# window jamb & sill material?



## Tony R

primed pine for stools and aprons, clear pine for same if staining


----------



## ArtisanRemod

Take this for what it's worth, but I barely have to sand MDF edges cut with my TS55 Festool track saw. Perfect cuts every time.


----------



## ryanshull

I've always used clear pine, even when painting. MDF is for Walmart furniture lmo.


----------



## WarnerConstInc.

I never use pine or mdf. I rarely use poplar, most times my paint grade lumber is soft maple.


----------



## alby

Do you also use Azek for bathroom windows? 
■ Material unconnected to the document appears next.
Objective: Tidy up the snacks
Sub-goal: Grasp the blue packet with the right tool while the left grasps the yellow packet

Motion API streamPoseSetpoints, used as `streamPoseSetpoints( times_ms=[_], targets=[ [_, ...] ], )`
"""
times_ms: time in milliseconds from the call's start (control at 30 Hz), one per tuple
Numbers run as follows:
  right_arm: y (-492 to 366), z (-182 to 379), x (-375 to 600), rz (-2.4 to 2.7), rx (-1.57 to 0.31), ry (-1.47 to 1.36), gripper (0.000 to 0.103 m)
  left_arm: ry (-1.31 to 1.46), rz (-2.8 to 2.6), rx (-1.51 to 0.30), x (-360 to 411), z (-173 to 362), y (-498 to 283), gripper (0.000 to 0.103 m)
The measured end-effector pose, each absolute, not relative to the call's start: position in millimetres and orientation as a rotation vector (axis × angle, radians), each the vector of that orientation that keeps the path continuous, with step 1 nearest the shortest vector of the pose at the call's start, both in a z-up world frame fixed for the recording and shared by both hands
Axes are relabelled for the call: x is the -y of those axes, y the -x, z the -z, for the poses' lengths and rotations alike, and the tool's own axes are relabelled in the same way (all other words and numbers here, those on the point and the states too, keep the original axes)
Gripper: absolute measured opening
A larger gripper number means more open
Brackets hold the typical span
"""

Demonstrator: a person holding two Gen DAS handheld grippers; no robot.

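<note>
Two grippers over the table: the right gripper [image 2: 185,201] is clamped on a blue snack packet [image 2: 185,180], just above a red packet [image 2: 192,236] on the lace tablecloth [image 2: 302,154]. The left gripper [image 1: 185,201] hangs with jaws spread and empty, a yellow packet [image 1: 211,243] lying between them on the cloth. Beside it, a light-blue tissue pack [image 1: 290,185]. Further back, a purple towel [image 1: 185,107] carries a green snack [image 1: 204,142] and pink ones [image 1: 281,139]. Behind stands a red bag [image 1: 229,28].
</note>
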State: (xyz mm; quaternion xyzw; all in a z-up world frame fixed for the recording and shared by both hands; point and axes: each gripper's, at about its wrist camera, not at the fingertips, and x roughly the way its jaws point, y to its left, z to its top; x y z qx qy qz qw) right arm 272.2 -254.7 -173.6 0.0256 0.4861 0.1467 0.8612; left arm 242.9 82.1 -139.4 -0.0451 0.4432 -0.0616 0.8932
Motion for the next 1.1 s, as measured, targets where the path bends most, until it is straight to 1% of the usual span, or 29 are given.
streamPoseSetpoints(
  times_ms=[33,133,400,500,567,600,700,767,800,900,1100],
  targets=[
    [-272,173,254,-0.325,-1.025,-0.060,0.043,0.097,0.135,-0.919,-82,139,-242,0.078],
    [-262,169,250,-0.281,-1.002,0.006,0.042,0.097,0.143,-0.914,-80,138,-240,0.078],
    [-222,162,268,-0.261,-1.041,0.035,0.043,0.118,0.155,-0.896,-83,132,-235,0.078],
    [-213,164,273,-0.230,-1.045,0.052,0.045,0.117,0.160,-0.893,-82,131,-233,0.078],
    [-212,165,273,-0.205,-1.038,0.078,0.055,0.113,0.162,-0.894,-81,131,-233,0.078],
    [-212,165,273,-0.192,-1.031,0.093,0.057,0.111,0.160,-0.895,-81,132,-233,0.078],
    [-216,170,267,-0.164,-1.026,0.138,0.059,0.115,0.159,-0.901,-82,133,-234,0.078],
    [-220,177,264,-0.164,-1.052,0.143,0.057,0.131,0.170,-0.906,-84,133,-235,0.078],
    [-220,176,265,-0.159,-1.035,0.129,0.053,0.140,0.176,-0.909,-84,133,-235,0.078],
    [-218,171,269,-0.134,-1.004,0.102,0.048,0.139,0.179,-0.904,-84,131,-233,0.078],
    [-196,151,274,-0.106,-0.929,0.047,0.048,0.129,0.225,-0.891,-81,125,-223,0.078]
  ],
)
I'm thinking there would be more issues where tile is present


----------



## Dirtywhiteboy

alby said:


> Do you also use Azek for bathroom windows?
> 
> I'm thinking there would be more issues where tile is present


 I like PVC in the shower- bathroom and caulk in with sillycon.


----------



## EricBrancard

Dirtywhiteboy said:


> I like PVC in the shower- bathroom and caulk in with sillycon.
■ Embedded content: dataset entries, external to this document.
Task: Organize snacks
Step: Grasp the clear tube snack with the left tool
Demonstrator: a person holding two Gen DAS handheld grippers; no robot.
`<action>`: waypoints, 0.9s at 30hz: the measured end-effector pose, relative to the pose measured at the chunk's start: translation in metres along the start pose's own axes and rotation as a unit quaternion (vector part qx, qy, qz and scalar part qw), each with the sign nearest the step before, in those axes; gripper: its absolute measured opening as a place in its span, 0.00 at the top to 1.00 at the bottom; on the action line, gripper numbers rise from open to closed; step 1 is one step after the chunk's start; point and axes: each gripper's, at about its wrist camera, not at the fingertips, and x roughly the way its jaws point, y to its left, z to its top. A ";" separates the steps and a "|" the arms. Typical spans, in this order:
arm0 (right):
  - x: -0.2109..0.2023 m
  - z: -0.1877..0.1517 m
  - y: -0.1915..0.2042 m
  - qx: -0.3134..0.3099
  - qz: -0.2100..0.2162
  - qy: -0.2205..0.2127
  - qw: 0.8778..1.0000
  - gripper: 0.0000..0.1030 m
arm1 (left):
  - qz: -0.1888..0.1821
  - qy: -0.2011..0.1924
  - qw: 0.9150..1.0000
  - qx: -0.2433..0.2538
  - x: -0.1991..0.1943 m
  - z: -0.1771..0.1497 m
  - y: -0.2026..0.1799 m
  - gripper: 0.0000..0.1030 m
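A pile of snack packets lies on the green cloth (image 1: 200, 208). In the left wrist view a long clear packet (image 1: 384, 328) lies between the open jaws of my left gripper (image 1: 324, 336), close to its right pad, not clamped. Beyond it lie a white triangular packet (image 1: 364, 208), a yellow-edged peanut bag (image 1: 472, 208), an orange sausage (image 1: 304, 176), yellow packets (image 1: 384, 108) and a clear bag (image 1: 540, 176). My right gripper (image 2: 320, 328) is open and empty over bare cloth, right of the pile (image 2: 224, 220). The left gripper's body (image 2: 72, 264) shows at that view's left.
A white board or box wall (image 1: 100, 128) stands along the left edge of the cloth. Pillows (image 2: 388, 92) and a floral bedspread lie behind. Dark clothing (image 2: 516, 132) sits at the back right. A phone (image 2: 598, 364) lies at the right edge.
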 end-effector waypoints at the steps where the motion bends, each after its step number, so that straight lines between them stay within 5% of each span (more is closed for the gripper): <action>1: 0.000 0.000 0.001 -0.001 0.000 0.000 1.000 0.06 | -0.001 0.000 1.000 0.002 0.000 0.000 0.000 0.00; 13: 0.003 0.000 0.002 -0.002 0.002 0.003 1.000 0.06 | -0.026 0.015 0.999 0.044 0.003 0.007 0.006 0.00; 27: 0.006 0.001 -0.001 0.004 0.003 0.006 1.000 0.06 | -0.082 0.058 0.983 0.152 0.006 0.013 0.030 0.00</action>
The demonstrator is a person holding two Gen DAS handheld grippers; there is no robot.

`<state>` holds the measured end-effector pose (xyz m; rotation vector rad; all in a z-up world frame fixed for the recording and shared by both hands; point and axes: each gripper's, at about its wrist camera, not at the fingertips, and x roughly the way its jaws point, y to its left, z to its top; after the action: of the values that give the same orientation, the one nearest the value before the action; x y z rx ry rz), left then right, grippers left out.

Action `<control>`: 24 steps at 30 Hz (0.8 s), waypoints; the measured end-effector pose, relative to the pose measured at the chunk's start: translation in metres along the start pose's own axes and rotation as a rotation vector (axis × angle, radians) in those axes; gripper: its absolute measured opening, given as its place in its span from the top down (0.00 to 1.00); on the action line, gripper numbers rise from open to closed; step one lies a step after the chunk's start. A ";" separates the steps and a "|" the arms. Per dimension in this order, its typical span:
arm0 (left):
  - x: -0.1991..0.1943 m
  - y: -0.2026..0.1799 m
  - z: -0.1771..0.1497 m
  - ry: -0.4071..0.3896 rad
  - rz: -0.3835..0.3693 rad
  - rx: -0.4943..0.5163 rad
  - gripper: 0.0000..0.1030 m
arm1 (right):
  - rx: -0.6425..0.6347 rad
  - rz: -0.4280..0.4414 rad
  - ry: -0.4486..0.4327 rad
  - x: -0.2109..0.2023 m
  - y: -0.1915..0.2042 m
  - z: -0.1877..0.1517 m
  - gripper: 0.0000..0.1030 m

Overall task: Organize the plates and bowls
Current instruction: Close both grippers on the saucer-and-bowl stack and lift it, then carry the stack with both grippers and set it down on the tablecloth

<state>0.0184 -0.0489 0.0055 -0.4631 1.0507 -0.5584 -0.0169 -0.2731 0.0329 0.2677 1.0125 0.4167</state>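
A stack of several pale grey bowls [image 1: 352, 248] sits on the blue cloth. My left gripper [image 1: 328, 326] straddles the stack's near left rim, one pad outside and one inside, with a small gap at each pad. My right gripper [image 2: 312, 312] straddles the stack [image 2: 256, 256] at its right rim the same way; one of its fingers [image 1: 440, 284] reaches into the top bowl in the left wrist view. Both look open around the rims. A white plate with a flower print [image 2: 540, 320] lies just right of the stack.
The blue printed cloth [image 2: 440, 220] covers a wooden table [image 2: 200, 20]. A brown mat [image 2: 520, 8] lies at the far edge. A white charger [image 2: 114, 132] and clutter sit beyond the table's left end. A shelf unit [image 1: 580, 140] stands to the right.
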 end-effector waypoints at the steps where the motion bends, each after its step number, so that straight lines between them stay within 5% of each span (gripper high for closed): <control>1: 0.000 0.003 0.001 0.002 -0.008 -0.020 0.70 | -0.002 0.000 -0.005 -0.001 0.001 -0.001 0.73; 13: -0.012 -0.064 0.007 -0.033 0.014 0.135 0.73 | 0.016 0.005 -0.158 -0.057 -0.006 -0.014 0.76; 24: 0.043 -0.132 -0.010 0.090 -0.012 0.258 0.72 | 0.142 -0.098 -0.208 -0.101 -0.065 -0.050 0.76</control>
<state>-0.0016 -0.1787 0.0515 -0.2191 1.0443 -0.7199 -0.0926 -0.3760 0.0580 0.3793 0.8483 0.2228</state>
PVC is fine in a shower. I wouldn't caulk it with silicone, though.


----------



## Randy Bush

EricBrancard said:


> PVC is fine in a shower. I wouldn't caulk it with silicone, though.
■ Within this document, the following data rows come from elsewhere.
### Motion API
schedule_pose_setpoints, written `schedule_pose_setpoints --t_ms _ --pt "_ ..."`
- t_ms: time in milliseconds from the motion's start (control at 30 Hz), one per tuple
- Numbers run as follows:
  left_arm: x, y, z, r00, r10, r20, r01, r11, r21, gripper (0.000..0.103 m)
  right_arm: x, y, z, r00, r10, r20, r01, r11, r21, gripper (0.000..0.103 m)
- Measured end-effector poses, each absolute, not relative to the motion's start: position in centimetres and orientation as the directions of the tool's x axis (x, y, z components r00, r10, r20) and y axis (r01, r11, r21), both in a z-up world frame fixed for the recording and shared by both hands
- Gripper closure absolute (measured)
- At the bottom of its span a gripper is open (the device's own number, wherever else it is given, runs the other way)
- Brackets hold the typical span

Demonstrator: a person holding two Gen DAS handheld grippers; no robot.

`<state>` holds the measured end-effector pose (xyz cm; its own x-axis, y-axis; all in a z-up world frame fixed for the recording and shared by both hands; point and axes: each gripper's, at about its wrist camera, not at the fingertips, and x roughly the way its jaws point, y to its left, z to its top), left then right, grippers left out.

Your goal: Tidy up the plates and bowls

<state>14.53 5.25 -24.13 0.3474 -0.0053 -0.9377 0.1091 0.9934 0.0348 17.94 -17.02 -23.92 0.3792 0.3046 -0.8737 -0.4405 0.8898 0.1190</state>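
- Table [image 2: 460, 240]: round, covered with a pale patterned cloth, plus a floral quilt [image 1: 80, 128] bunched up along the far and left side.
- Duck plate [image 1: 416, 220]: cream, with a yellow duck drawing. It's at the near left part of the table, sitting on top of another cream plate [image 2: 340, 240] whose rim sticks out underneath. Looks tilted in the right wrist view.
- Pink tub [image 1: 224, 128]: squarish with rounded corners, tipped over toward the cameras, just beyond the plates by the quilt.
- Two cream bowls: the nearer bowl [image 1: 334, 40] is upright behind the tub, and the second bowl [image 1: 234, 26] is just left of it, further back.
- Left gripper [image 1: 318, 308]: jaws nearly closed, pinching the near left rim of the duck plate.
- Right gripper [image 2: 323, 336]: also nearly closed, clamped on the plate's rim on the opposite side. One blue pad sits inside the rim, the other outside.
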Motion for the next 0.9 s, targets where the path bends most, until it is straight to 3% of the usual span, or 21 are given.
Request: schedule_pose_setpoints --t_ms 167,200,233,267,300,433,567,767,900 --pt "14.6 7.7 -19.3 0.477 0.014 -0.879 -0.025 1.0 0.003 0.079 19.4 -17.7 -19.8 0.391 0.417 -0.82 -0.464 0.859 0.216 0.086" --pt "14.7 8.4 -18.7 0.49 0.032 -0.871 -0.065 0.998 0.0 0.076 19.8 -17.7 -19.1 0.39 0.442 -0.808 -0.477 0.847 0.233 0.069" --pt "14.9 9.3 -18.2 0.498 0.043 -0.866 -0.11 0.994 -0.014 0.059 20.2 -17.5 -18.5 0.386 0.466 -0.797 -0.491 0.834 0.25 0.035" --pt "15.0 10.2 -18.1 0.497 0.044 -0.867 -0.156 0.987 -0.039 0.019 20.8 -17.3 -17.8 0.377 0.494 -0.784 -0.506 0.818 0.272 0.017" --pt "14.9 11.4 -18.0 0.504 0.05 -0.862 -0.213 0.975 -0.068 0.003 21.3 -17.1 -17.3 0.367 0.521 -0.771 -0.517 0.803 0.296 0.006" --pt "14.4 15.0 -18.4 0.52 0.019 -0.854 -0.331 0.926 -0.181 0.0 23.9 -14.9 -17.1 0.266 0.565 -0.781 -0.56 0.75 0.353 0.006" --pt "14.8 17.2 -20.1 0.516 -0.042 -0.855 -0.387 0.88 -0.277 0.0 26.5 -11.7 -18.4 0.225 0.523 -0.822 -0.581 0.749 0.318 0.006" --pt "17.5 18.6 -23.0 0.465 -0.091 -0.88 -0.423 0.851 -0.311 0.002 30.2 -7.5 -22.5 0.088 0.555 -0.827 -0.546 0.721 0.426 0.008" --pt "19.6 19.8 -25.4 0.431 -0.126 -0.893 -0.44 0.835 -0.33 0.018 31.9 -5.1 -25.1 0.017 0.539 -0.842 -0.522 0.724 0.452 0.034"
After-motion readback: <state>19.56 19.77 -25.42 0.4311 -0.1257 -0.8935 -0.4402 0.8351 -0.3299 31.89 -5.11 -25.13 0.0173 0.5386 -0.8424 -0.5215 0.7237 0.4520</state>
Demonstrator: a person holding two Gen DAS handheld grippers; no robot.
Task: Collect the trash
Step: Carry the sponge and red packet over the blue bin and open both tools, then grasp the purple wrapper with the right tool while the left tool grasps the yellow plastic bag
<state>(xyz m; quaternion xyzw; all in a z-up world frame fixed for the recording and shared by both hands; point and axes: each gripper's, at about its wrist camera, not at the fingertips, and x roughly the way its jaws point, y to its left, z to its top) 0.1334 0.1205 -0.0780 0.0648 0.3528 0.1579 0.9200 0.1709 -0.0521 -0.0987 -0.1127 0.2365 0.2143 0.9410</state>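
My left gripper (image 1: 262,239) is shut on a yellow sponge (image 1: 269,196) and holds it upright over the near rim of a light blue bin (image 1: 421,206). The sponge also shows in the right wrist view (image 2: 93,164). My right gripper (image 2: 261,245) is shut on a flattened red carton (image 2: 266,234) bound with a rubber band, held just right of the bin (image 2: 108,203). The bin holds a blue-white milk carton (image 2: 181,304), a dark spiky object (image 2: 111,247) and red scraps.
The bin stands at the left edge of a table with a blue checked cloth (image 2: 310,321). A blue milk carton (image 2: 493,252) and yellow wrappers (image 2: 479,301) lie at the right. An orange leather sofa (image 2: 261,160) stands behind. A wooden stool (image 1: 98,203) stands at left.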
What do you use to caulk that? Have always used bathroom silicone, but is there something better.

Sent from my LG-V520 using Tapatalk


----------



## Xtrememtnbiker

Randy Bush said:


> What do you use to caulk that? Have always used bathroom silicone, but is there something better.
> 
> Sent from my LG-V520 using Tapatalk


We personally use OSI Quad when caulking PVC.


----------



## alby

EricBrancard said:


> PVC is fine in a shower. I wouldn't caulk it with silicone, though.


PVC for window trim is good.

But what about for the jamb that holds the window?

Every time I replace a window, I find that the jambs take a serious beating from the elements.

PVC might be an option but I'm concerned about seasonal movement, especially for bathrooms that have tile for trim.

I called technical help at Veranda. She said that Veranda is suitable for window jambs citing failure occurs at 225 degrees. But honestly, she sounds like a foreign help desk person from China. I prefer help desk from a tradesman.


----------



## tjbnwi

Xtrememtnbiker said:


> We personally use OSI Quad when caulking PVC.


OSI precautions against using Quad for interior applications. It is an exterior only product.

http://www.ositough.com/content/dam/uac/osi/master/PDFs/TDS/quad_tds.pdf

OSI makes H2U for interior applications.

Tom


----------



## Randy Bush

Xtrememtnbiker said:


> We personally use OSI Quad when caulking PVC.


I do for exterior work. Just have not for interior stuff. 

Sent from my LG-V520 using Tapatalk


----------



## Xtrememtnbiker

tjbnwi said:


> OSI precautions against using Quad for interior applications. It is an exterior only product.
> 
> http://www.ositough.com/content/dam/uac/osi/master/PDFs/TDS/quad_tds.pdf
> 
> OSI makes H2U for interior applications.
> 
> Tom


I wasn't paying attention to the context... We haven't used Quad inside.

Thanks.


----------



## EricBrancard

Silicone just doesn't go with PVC. Exterior would be Quad as XMB mentioned. Interior I would use some type of interior rated urethane caulk. Tower Tech is what I use for most caulking applications.


----------



## NJ Contractor

WarnerConstInc. said:


> Are you guys using primed and painted pine and poplar for parts that will be exposed to the elements? If so, 4 years tops, before it starts to rot.
> 
> Cypress, white oak, and elm are way better choices for exterior wood.
> 
> If just on the inside, knock yourself out.


Agreed, we use Azek or Kleer PVC trim outside most of the time. I have replaced a lot of exterior trim after only a few years. After it's painted you can't tell the difference.


----------